Manifesta a abusividade dos réus no exercício do direito à informação, notadamente porque não há qualquer interesse público nos fatos noticiados, seja no que tange aos motivos da internação do demandante, sua condição intima de saúde, seja no tocante ao seu relacionamento com a mulher e as supostas intenções da mesma ao interná-lo, tratando, pois, de mera curiosidade e exposição maldosa, sem qualquer interesse público a justifica-la.

Sendo assim, na ponderação do aparente conflito entre os direitos fundamentais anteriormente mencionados, há que se conferir prevalência ou preponderância ao direito à intimidade e a vida privada em detrimento do direito à liberdade de informação, expressão e comunicação que deve ceder espaço em favor daquele.

Na hipótese, caracterizada a ocorrência do fato, do dano e do nexo de causalidade, impositiva a condenação dos réus/recorrentes ao pagamento de quantia compensatória por danos morais em favor do autor.

Neste particular, sopesando as circunstâncias do caso em questão e atento aos princípios da razoabilidade, da proporcionalidade e o da vedação ao enriquecimento sem causa, bem como, ao caráter pedagógico/punitivo das compensações imateriais, a quantia arbitrada na ordem de R$ 50.000,00 (cinquenta mil reais) a título de danos morais afigura-se adequada e não merece ser objeto de qualquer redução.

Dessa forma, nenhum reparo há que ser providenciado na sentença apelada, não merecendo acolhimento as razões recursais, ora analisadas.

 

Ante o exposto, nego provimento ao recurso, nos termos do artigo 557, caput, do Código de Processo Civil, para o fim de manter íntegra a sentença.

 

Negou provimento ao recurso e manteve o valor da condenação por danos morais na sentença

Agravo Regimental

Os réus, inconformados, agravam, repetindo, em síntese, os argumentos constantes da peça defensiva e do recurso de Apelação no sentido da ilegitimidade ativa da irmã do demandante e da inexistência de danos morais indenizáveis, pugnando, alternativamente, pela redução da quantia compensatória fixada, eis que excessiva. Pedem pelo provimento do recurso.

 

Acórdão no Agravo

Rejeitaram a preliminar de ilegitimidade ativa.

Reiteraram todos os argumentos e afirmações da decisão monocrática do relator da apelação.

Negaram provimento ao recurso, por unanimidade.

Observações e Comentários

O caso tem alguns pontos interessantes, especialmente pela conjugação de decisões iguais por 3 órgãos julgadores diferentes (juiz de primeira instância, desembargador em decisão monocrática e o órgão colegiado no caso de agravo interno).
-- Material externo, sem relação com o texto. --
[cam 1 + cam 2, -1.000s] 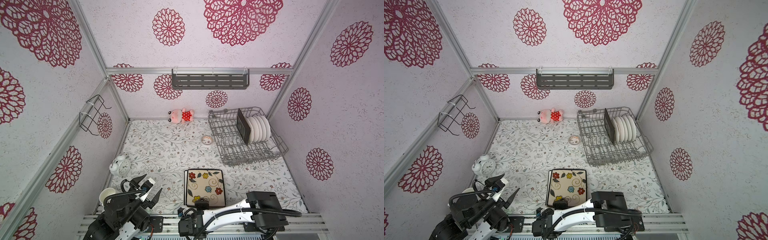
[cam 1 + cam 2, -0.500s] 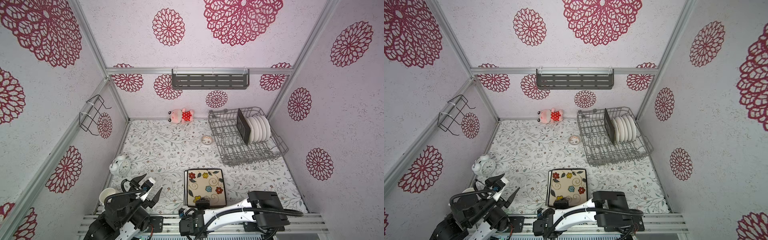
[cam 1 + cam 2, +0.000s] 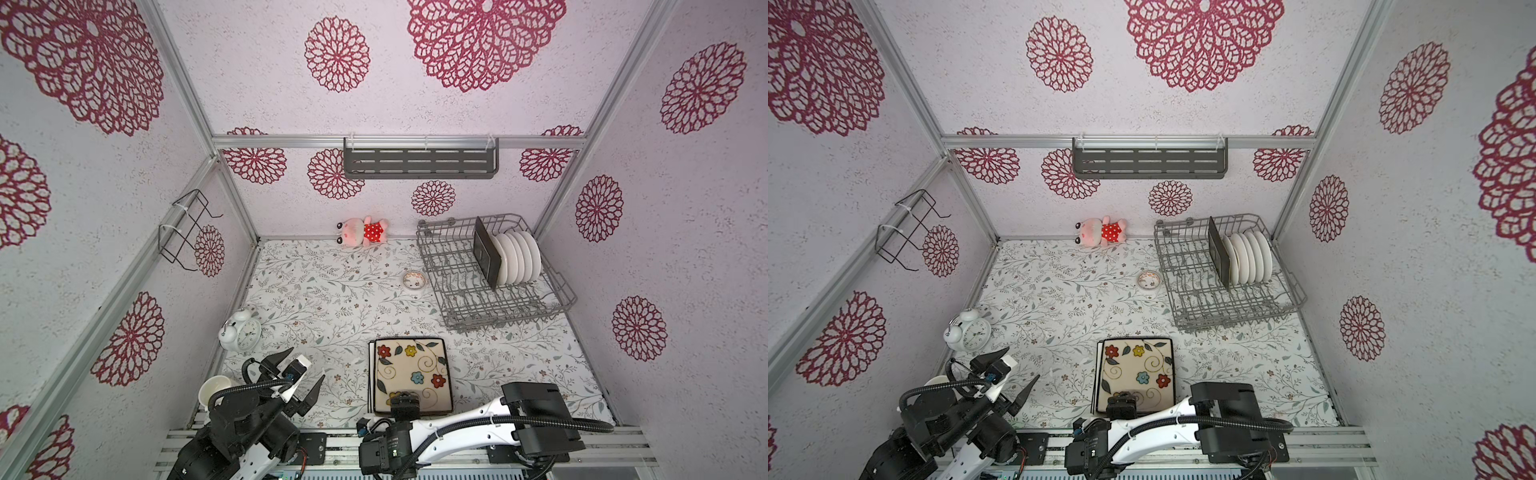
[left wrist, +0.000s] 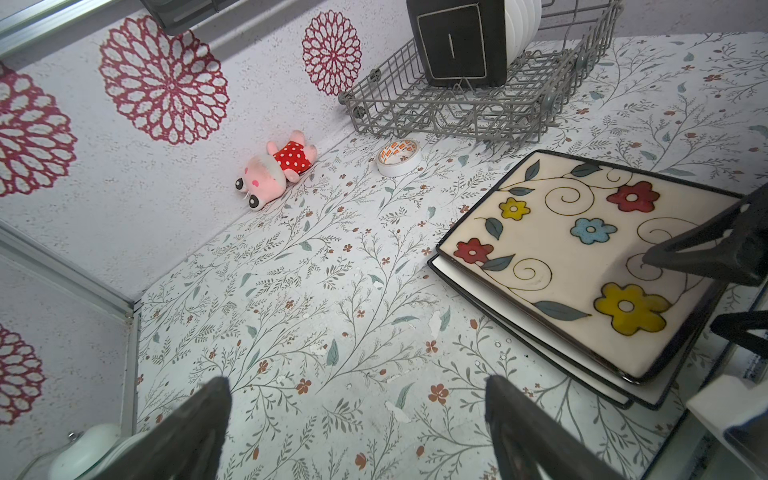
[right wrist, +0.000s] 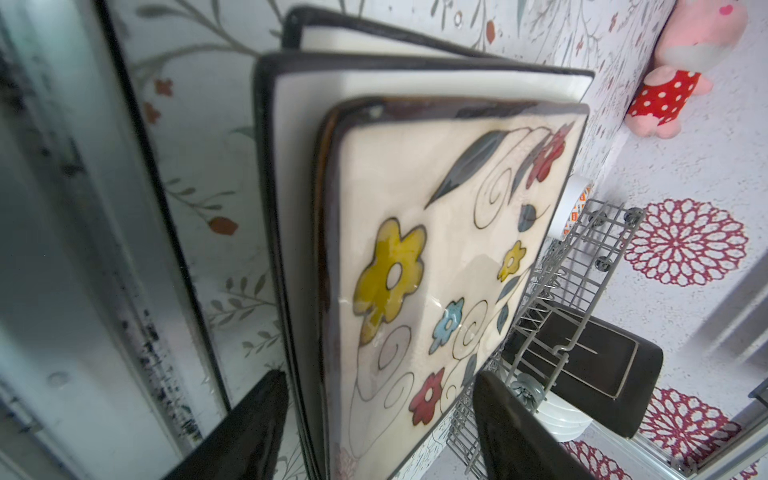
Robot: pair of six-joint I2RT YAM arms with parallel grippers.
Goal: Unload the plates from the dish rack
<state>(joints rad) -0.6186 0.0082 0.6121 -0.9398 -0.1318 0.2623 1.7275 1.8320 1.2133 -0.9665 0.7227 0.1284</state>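
The dish rack (image 3: 494,286) sits at the far right corner of the worktop (image 3: 332,299), its long axis running from the back wall toward me. Its right-hand row holds a black square plate (image 3: 484,253) standing on edge, with a row of round white plates (image 3: 519,257) upright just behind it, their faces turned left; the rest of the tines are bare. At the near edge of the worktop the flowered square plate (image 3: 411,374) lies flat and face up on top of the white dark-rimmed squares (image 3: 371,374), its sides roughly square to the worktop's edges. My right gripper (image 5: 374,428) has its jaws apart on either side of the near edge of that stack, one finger over the flowered face and one at the underside. I cannot tell whether either one touches. My left gripper (image 3: 305,365) hangs over bare worktop left of the stack, jaws spread wide, holding nothing.
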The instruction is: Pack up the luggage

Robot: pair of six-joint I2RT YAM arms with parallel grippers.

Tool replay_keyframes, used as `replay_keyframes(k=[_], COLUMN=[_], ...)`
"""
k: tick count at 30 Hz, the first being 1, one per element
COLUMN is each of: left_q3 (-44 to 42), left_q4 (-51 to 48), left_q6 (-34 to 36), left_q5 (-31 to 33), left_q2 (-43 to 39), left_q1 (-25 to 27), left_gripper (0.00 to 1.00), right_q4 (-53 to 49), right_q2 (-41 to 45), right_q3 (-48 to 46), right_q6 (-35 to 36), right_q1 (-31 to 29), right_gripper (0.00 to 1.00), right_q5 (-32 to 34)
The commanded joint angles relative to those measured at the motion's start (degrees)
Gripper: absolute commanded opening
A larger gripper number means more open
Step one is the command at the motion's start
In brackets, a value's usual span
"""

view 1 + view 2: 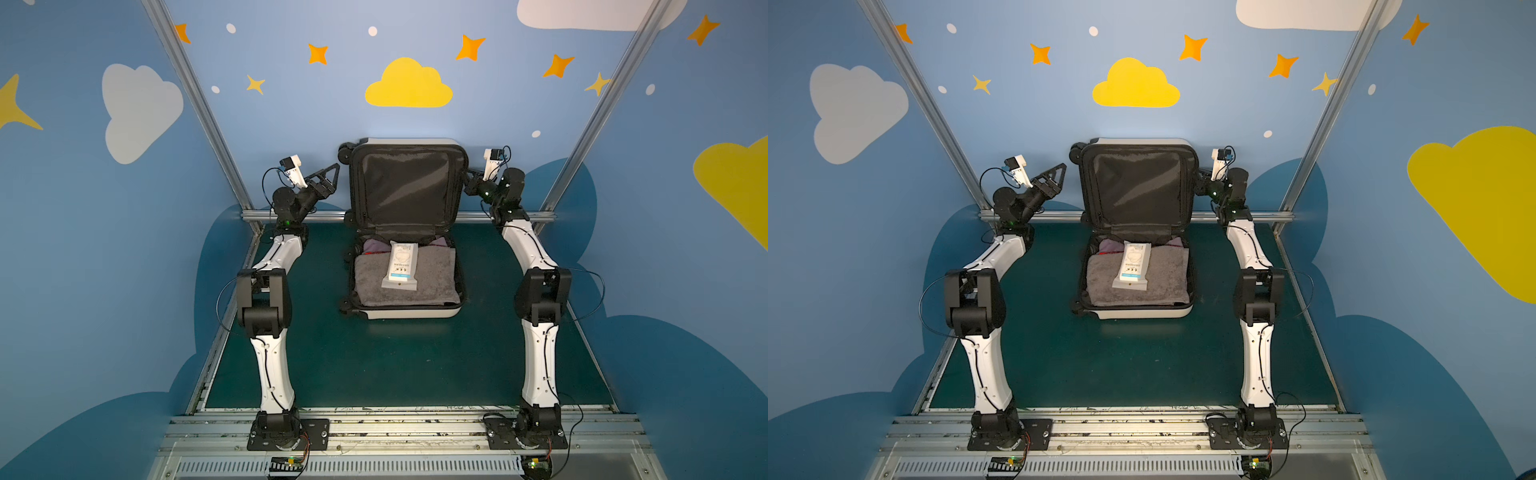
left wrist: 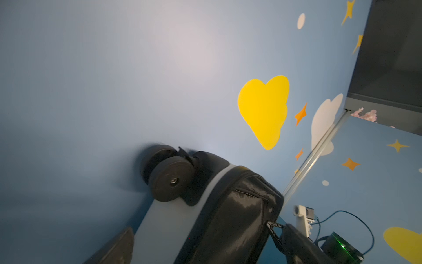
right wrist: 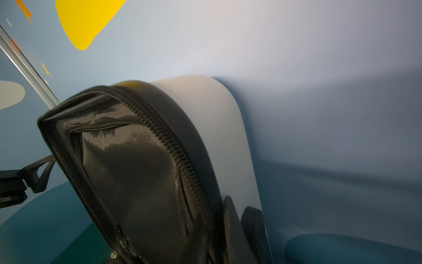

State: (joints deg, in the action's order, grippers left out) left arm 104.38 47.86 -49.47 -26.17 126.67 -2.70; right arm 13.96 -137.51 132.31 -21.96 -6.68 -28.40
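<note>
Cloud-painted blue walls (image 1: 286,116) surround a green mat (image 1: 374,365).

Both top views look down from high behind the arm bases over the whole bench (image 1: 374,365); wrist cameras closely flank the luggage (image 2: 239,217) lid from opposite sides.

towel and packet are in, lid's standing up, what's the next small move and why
Probably tip the luggage lid forward toward the base: the right gripper looks pinched on its right rim, the left gripper hangs open beside the left rim, and the towel and packet already lie inside.
</note>
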Motion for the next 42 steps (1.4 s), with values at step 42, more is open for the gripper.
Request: replay_keyframes(k=[42], left_q3=[27.07], left_q4=[-22.46], left_q6=[5.44], left_q5=[-4.28], left_q2=[20.64], left_q1=[3.4], left_gripper=[0.99], right_q4=[3.39], right_q2=[10.28], right_q3=[-13.04], right_q6=[-2.03], right_q1=[-3.96], right_gripper=[0.0], right_q5=[-7.37])
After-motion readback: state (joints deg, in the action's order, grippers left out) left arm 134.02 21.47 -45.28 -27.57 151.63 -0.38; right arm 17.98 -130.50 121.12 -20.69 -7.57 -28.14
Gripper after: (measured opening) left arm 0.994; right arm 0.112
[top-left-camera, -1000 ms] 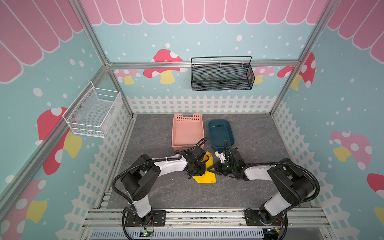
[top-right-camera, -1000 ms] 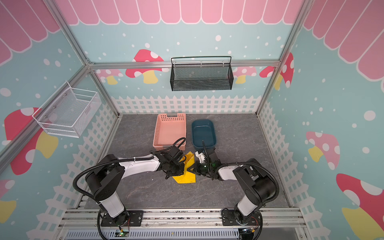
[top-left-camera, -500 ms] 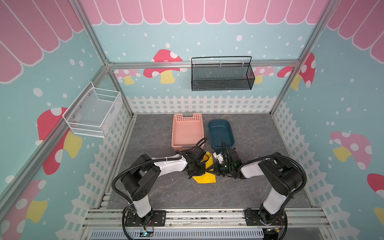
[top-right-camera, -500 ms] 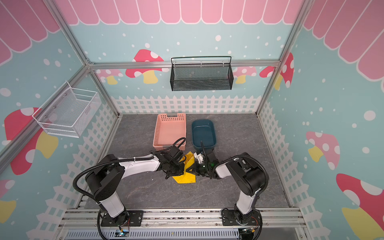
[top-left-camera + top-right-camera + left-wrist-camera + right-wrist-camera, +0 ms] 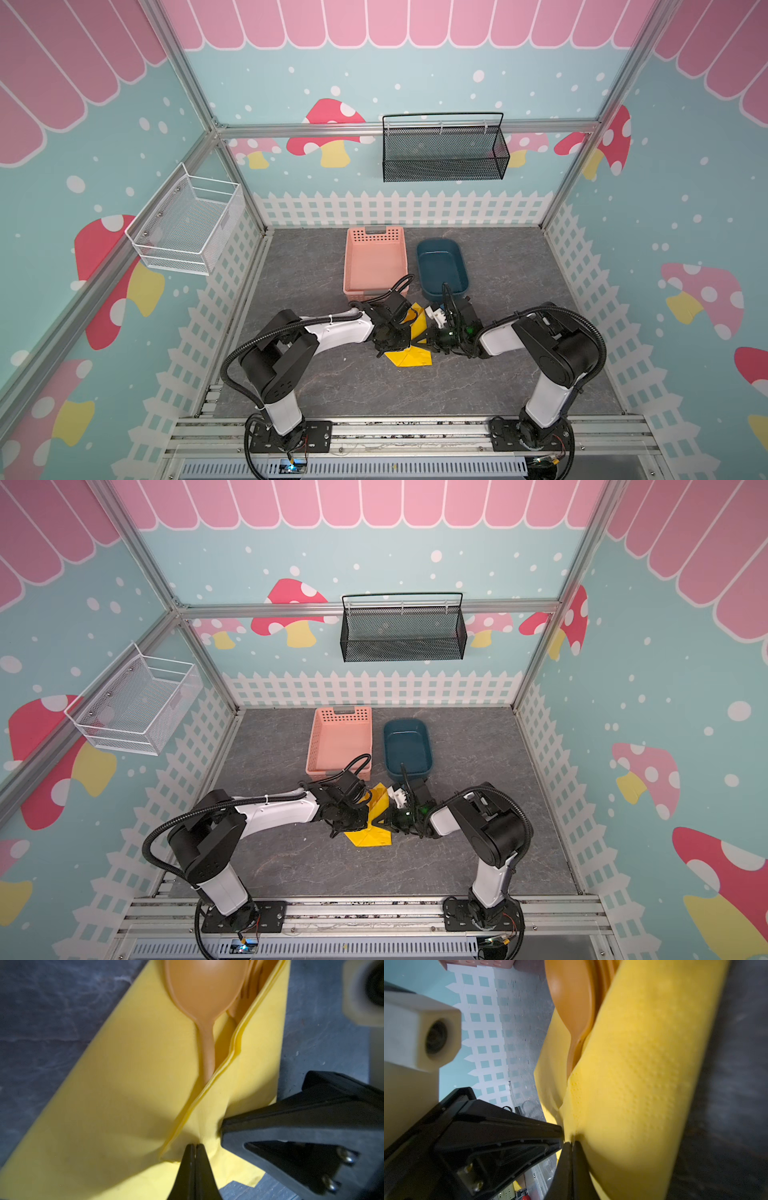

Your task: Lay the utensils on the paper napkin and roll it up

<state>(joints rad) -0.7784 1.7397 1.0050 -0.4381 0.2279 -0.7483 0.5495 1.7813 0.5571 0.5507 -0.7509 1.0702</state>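
Left tool [image 5: 195,1148]: jaws closed, tips on the folded edge of the paper napkin [image 5: 124,1105]; I cannot tell whether paper is pinched.
Right tool [image 5: 572,1144]: just beside the left tool, closed on a puckered flap of the napkin.
Spoon [image 5: 204,991] and fork [image 5: 251,987]: ahead of both tools, tucked in the fold.
Desk [image 5: 41,1012]: underneath.

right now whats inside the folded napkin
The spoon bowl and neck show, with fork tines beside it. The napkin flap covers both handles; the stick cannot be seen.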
A publicação tem um teor irônico e de gosto duvidoso, mas isso não torna o raciocínio judicial da decisão adequado. Afirma-se nas decisões que a menção a doenças é sujeita a autorização/consentimento expresso por parte da pessoa mencionada, sob pena de abuso do direito de informação. Entretanto, tal entendimento, apesar de chancelado Enunciado nº 404 da V Jornada de Direito Civil não é incontroverso.

 

Primeiro, porque enunciado não tem força normativa, mas apenas persuasiva.

Segundo, porque o STF, na ADI 4815 considerou inconstitucional o artigo 20 do Código Civil, que exigia prévia autorização para publicação de dados biográficos.

 

Terceiro, pouco se discute sobre a condição do Autor, se pessoa pública ou privada. Quanto a esse aspecto, pouco é discutido nas três decisões. Parece que a condição de pessoa pública que o Autor ostentava ao tempo do acidente deixou de existir posteriormente, ou seja, 4 anos após. A causa dessa perda de status, para os julgadores, parece ser a própria condição médica.

 

Entretanto, imagine pessoas públicas como ex-presidentes (Fernando Henrique Cardoso, Luiz Inácio Lula da Silva), artistas renomados (Fernanda Montenegro, Antônio Fagundes), esportistas (Pelé, Ronaldo Fenômeno). Mesmo que essas pessoas célebres estivessem na mesma condição que o Autor da demanda, ou seja, hospitalizados e fora dos holofotes das publicações e aparições públicas, elas continuariam sendo pessoas de interesse. Isso levanta um ponto pouquíssimo abordado: o que é necessário para que alguém deixe de ser considerado como notório, cuja menção é questão de interesse do público? As decisões não lidam com essa “perda de notoriedade” do Autor, apenas assumem isso. Como se fosse notório não ser notório mais (ROUSSEF, 2018).